● **Listed entries**:
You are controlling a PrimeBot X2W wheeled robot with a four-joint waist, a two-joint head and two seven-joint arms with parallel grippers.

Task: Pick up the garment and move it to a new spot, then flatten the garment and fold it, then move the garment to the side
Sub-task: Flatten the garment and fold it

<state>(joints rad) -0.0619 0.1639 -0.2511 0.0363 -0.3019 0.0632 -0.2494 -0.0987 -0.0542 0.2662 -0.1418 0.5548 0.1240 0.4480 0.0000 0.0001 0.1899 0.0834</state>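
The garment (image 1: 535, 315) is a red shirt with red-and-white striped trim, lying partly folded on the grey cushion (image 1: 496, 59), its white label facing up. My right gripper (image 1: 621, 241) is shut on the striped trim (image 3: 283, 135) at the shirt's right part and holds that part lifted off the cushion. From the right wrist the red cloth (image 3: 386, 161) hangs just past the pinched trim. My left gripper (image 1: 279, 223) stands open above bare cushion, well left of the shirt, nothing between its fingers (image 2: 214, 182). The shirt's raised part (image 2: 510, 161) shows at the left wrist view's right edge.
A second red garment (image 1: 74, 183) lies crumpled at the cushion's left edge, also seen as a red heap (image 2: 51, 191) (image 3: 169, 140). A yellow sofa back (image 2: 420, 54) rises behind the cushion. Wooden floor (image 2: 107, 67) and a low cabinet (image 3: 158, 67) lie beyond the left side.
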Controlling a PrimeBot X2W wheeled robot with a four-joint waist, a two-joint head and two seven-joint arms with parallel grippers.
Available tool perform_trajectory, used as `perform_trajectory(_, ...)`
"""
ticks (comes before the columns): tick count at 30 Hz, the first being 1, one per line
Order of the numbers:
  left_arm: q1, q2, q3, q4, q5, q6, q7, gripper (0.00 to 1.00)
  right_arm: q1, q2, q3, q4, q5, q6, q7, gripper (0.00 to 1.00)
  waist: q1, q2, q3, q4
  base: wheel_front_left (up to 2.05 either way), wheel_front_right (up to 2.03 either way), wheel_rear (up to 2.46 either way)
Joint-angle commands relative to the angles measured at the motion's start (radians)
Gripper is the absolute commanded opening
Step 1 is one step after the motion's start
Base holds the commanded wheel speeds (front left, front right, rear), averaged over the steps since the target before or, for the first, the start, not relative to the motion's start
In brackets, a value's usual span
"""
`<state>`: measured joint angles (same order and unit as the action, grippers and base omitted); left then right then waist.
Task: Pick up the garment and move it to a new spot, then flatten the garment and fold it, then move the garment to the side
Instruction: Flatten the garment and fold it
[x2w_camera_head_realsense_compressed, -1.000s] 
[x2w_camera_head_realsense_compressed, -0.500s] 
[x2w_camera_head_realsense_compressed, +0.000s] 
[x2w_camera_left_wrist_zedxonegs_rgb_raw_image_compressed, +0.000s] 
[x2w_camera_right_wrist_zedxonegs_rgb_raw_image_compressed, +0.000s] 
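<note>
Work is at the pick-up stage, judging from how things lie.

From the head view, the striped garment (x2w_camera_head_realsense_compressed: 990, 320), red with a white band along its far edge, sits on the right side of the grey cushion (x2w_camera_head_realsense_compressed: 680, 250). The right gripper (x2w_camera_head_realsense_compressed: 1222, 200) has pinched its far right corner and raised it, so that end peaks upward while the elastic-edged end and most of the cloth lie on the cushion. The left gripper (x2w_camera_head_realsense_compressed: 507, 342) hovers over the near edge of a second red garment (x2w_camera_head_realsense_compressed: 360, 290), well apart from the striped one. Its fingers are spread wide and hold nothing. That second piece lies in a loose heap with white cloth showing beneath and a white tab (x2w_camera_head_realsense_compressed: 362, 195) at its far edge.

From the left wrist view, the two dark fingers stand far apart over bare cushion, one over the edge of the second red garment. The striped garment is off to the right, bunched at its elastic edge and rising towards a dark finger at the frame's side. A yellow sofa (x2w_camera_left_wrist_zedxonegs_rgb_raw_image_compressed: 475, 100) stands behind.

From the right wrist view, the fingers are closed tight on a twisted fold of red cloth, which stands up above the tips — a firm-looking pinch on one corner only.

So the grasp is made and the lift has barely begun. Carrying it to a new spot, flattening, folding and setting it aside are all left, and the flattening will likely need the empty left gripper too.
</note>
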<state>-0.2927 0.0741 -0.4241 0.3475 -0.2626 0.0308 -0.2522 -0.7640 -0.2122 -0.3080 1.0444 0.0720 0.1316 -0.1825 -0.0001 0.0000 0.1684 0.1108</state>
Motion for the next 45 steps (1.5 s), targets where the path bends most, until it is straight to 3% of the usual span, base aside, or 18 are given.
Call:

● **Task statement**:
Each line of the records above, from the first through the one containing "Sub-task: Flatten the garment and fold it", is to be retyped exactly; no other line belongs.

● **Output**:
You are controlling a PrimeBot X2W wheeled robot with a four-joint waist, a two-joint head and two seven-joint arms with parallel grippers.

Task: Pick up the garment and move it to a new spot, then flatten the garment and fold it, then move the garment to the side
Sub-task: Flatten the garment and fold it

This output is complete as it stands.